Tehran dumps the dollar for the yuan as reference currency

Iran has replaced the US dollar in its official currency rate reporting platform with China’s yuan. The Sanarate portal is Iran’s place of reference for the main international currencies, like the euro and the UAE’s dirham. President Rouhani recently launched some initiatives to strengthen Iran’s currency, the rial.


Tehran (AsiaNews) – As many expected, Iran removed the US Dollar from its official currency rate reporting platform and replaced it with China's yuan in what Iranian media say could be a key step toward dumping the greenback in trade.

As of Monday, the US dollar is no longer on Sanarate.ir, a website affiliated with the Central Bank of Iran (CBI), which usually displays the average rates of the country's most tradable currencies, such as the dollar, the euro and UAE’s dirham.

The rates are the average trading figures from licensed currency exchange shops across the country in different intervals of the day. Searches in the website’s archives now show the yuan instead of the dollar.     

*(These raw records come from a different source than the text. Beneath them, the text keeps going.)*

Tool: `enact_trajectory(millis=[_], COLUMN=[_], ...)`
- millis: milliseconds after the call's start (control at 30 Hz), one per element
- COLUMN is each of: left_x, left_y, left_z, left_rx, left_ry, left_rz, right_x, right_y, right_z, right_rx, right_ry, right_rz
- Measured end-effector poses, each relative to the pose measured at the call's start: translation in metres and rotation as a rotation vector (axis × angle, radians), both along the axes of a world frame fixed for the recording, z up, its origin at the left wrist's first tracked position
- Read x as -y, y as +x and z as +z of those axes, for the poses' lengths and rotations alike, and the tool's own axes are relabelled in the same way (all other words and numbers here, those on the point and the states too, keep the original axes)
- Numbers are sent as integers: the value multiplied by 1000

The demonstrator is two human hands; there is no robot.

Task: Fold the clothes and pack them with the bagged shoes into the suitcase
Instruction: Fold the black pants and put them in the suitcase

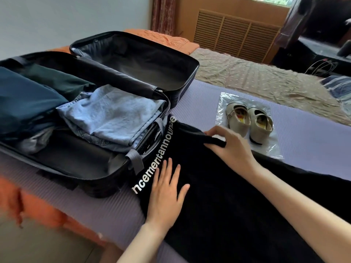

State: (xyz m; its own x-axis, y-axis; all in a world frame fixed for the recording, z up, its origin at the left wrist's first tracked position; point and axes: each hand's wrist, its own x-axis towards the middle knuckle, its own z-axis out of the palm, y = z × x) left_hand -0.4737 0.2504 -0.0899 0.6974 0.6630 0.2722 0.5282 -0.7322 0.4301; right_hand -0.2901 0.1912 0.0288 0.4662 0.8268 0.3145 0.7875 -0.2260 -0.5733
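Observation:
A black garment (218,196) with a white-lettered band lies spread on the purple mat in front of me. My left hand (167,192) presses flat on it near the lettered edge, fingers straight. My right hand (228,145) pinches a black strap or fold at the garment's far edge. The black suitcase (182,90) lies open to the left, holding a folded light-blue denim piece (114,118), a dark teal garment (24,99) and a dark green one (62,80). A pair of beige shoes (248,120) rests on a clear plastic bag (224,99) beyond my right hand.
The purple mat (313,145) covers the near part of the bed; a beige patterned cover (256,78) lies beyond it. Orange bedding (47,209) hangs over the left edge. A wooden radiator cover (233,33) and cables (322,67) stand at the back.

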Motion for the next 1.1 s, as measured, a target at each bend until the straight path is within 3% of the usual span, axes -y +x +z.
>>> enact_trajectory(millis=[100, 333, 467, 667, 900, 1100], left_x=[11, 18, 16, 8, 4, -5], left_y=[-26, -95, -106, -93, -58, -67], left_z=[13, -6, -6, 22, 26, 14], left_rx=[244, 201, 353, 641, 888, 999], left_ry=[-52, -81, -265, -519, -704, -762], left_rz=[3, 18, 38, 382, 722, 794], right_x=[36, 66, 65, 83, 104, 136], right_y=[-39, -109, -135, -155, -146, -124], right_z=[-15, -70, -66, -97, -86, -88], right_rx=[81, 144, 129, 213, 277, 378], right_ry=[45, 25, 111, -18, -69, -150], right_rz=[91, 210, 181, 281, 186, 37])
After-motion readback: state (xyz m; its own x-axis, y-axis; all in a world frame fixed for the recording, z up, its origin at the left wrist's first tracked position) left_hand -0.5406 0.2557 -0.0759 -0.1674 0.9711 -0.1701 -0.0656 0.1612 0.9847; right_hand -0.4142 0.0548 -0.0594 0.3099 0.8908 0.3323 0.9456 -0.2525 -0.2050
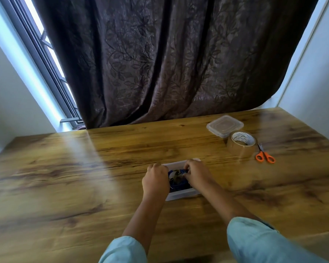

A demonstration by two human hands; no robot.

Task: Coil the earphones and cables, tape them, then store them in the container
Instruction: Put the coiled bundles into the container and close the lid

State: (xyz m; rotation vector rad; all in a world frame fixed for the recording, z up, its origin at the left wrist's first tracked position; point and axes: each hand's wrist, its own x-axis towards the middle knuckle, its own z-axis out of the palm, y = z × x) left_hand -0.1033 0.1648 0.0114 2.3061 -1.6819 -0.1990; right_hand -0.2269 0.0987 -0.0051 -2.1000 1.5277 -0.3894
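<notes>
Near the middle of the tabletop (65, 177), toward its front edge, a small container (180, 195) sits with both hands reaching into it. The cables (179, 184) lie inside as a bundle, between the two hands. The left hand (156, 179) covers the container's left rim, its fingers curled down and closed on the bundle's left side, where a blue loop shows from under them. The right hand (196, 172) comes in over the far right corner, its fingers bent and pinching the bundle's far edge. The bundle is a tight tangle of dark blue and black loops with a brownish strip across its middle; finer detail is too blurred to make out. The container is rectangular, low-walled and made of cloudy clear plastic, so the dark loops show faintly through its front wall. The tabletop is glossy brown wood-grain with dark streaks and a pale band of reflected light toward its left side. Toward the far right corner a lid (224, 126) of the same clear plastic lies flat, square with rounded corners. Just in front of it, touching it, rests a roll of brown tape (240, 147) with a white printed core. Small scissors (265, 155) with orange handles lie just right of the roll, closed. Both forearms are bare below pale blue sleeves (254, 242). Behind the far edge hangs a dark brown curtain (169, 63) with a leaf pattern.
</notes>
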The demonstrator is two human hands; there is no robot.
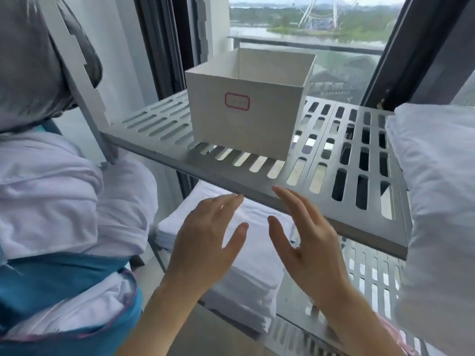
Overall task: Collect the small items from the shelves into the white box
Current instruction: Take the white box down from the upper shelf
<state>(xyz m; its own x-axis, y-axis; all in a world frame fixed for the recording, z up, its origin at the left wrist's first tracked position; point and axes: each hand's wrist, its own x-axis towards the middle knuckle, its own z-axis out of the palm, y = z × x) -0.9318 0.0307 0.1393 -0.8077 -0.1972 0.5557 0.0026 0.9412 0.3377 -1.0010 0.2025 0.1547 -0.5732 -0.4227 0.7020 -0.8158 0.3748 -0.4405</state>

Iranian media report that the CBI had removed the Dollar from the website after its prices on Sunday exceeded those of the euro – deemed an "unreasonable" phenomenon as the dollar used to always be sold at rates below the euro. 

In Sunday's trading, the dollar exceeded 102,800 rials whilst the euro stood at around 93,880 rials.  The average price for the yuan in Monday trading in the same platform was 11,688 rials.

The removal of the US dollar is but the latest chapter in the trade war between Iran and the United States following the decision of US President Donald Trump to cancel the 2015 Joint Comprehensive Plan of Action (JCPOA) and impose the toughest sanctions in history against Tehran and companies and countries that collaborate with Iran.

In February, Tehran had announced that it had stopped using the dollar as the official reporting currency switching to the euro among. The goal of this and other measures undertaken is to reduce the country’s vulnerability to US economic sanctions as well as the depreciation of the rial.

Earlier this month, Iranian President Hassan Rouhani unveiled a much-awaited package of policies to strengthen the national currency, including mechanisms to control US dollar rates through a recently established secondary currency market.